The landscape of compressibility measures for two-dimensional data
Lorenzo Carfagna, Giovanni Manzini
TL;DR
This work introduces two-dimensional generalizations of string attractor measures by defining $\gamma_{2D}$ (smallest 2D attractor) and $\delta_{2D}$ (distinct $k\times k$ submatrices) for matrices, and a 2D bidirectional macro-scheme measure $b_{2D}$. It establishes core theoretical properties: $\delta_{2D}$ is computable in $O(n^2)$ time, $\gamma_{2D}$ is NP-complete to compute, and $\delta_{2D} \leq \gamma_{2D}$ with potentially large gaps up to $\Omega(\sqrt{n})$; it also analyzes the space behavior of the two-dimensional block tree (2D-BT) in terms of $\delta_{2D}$ and $\gamma_{2D}$ and provides a linear-time, linear-space algorithm to construct the 2D-BT for arbitrary matrices. The paper ties these measures to practical representations, showing bounds on 2D-BT space and presenting an attractor-based construction that yields efficient macro schemes and improved understanding of the relationships among $\gamma_{2D}$, $\delta_{2D}$, and $b_{2D}$, with implications for compressible 2D data and related indices.
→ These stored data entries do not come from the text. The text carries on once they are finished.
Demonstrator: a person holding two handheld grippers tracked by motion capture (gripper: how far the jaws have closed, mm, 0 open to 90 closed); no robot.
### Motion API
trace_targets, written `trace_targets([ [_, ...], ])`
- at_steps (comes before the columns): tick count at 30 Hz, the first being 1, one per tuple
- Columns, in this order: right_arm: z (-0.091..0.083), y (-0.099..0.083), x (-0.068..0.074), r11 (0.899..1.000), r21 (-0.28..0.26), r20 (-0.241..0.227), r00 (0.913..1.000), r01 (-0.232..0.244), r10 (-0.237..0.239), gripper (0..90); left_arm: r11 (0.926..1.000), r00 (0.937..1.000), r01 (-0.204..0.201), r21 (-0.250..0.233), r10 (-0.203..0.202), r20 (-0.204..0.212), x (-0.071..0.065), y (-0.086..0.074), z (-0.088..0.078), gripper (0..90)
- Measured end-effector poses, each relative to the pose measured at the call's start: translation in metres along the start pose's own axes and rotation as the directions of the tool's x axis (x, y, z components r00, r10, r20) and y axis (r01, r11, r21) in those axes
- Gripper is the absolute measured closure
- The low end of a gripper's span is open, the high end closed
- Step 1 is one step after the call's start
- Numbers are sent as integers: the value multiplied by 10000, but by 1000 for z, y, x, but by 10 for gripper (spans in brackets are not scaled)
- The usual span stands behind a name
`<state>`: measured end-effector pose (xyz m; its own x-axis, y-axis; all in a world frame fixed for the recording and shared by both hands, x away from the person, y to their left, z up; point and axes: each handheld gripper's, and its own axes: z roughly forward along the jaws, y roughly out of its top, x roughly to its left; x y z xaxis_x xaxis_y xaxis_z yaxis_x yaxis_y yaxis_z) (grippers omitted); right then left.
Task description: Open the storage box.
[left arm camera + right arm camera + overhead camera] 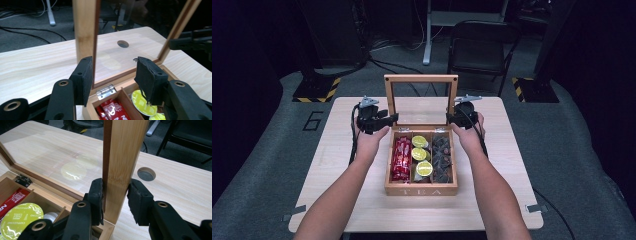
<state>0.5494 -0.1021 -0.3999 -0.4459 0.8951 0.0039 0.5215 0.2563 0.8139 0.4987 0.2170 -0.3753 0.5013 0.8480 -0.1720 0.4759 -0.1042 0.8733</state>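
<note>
A wooden tea box [420, 190] stands open on the table, its glass lid [421, 78] raised upright. Inside lie red packets [401, 159], yellow-green capsules [420, 154] and dark wrapped pieces [442, 157]. My right gripper [116, 192] is shut on the lid's right frame post [125, 150], a pad pressed on each side. My left gripper [113, 67] is open at the lid's left side. Its left pad [83, 77] sits by the left post [85, 27], and the glass pane lies between the jaws. In the high view both grippers, left [389, 119] and right [452, 119], flank the lid.
The light wooden table [342, 150] has a round cable hole [123, 44] behind the box. A black folding chair [479, 47] and stand bases with hazard tape [319, 90] stand beyond the far edge. Bare tabletop lies left and right of the box.
</note>
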Motion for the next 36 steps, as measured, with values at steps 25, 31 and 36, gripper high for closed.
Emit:
trace_targets([
  [25, 13, 7, -3, 9985, 329, 213, 9989, -431, 425, 639, 9996, 9979, -133, 237, 117, 642, -4, -16, -12, 491],
  [31, 15, 7, -5, 9979, 357, 90, 9985, -538, 535, 639, 9997, 9973, -156, 201, 141, 723, -5, -17, -13, 491],
  [36, 15, 8, -5, 9970, 404, 54, 9979, -654, 652, 638, 9996, 9968, -148, 223, 130, 789, -5, -18, -14, 491],
])
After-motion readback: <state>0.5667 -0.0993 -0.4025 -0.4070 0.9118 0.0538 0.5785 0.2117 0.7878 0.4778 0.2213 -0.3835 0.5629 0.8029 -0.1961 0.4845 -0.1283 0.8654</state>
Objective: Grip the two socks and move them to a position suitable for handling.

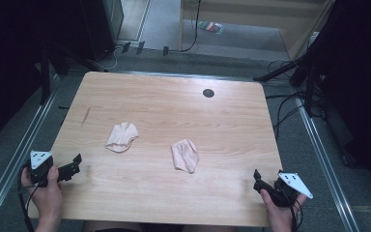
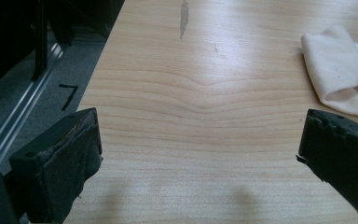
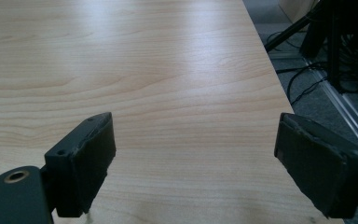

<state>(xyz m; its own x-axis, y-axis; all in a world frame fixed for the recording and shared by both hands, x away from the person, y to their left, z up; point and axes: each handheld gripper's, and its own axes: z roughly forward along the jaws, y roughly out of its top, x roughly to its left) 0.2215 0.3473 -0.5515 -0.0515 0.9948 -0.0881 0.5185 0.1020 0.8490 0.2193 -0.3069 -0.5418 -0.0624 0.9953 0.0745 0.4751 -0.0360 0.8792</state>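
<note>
While both grippers stand off at the near corners, two small pale pink cloths lie loose on the wooden table [image 1: 174,104], roughly at its middle depth. The left cloth [image 1: 121,137] sits left of centre, folded and rumpled, with its rounded end toward the near side; the right cloth [image 1: 185,154] lies a little nearer and to the right of it, likewise crumpled, and the two are apart with bare wood between them. Neither cloth is touched by anything. In the left gripper view the left cloth [image 2: 342,70] appears at the far right, beyond the tip of one jaw and clear of it. The left gripper [image 1: 75,163], held in the person's left hand [image 1: 46,193], rests over the near left edge of the table, its jaws spread wide with only bare wood between them, nothing gripped. The right gripper [image 1: 257,180], held in the right hand [image 1: 278,212], sits at the near right corner, well apart from the right cloth; its jaws likewise stand apart over bare tabletop, holding nothing. A short dark streak [image 1: 85,116] marks the wood toward the far left, and a round black grommet [image 1: 208,93] is set in the table near its far edge. Beyond the table lies grey floor with black cables [image 1: 290,104] at the right, and metal rails run along both sides.
</note>
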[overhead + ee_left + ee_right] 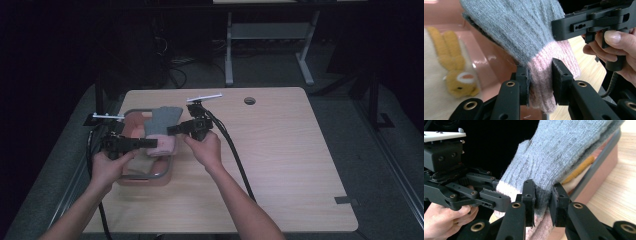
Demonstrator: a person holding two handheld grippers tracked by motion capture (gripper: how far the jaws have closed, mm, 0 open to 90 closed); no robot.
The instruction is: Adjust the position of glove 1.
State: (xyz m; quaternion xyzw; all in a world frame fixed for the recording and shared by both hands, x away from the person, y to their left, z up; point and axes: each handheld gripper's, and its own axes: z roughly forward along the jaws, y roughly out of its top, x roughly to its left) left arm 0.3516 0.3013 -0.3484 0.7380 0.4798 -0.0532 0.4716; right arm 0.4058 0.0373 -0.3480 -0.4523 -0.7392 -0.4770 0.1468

It also discusses extensions to 3D, potential Lempel–Ziv analogues in 2D, and open questions regarding tightening bounds and practical implementations.
Abstract
In this paper we extend to two-dimensional data two recently introduced one-dimensional compressibility measures: the $γ$ measure defined in terms of the smallest string attractor, and the $δ$ measure defined in terms of the number of distinct substrings of the input string. Concretely, we introduce the two-dimensional measures $γ_{2D}$ and $δ_{2D}$, as natural generalizations of $γ$ and $δ$, and we initiate the study of their properties. Among other things, we prove that $δ_{2D}$ is monotone and can be computed in linear time, and we show that, although it is still true that $δ_{2D} \leq γ_{2D}$, the gap between the two measures can be $Ω(\sqrt{n})$ and therefore asymptotically larger than the gap between $γ$ and $δ$. To complete the scenario of two-dimensional compressibility measures, we introduce the measure $b_{2D}$ which generalizes to two dimensions the notion of optimal parsing. We prove that, somewhat surprisingly, the relationship between $b_{2D}$ and $γ_{2D}$ is significantly different than in the one-dimensional case. As an application of our results we provide the first analysis of the space usage of the two-dimensional block tree introduced in [Brisaboa et al., Two-dimensional block trees, The computer Journal, 2024]. Our analysis shows that the space usage can be bounded in terms of both $γ_{2D}$ and $δ_{2D}$. Finally, using insights from our analysis, we design the first linear time and space algorithm for constructing the two-dimensional block tree for arbitrary matrices.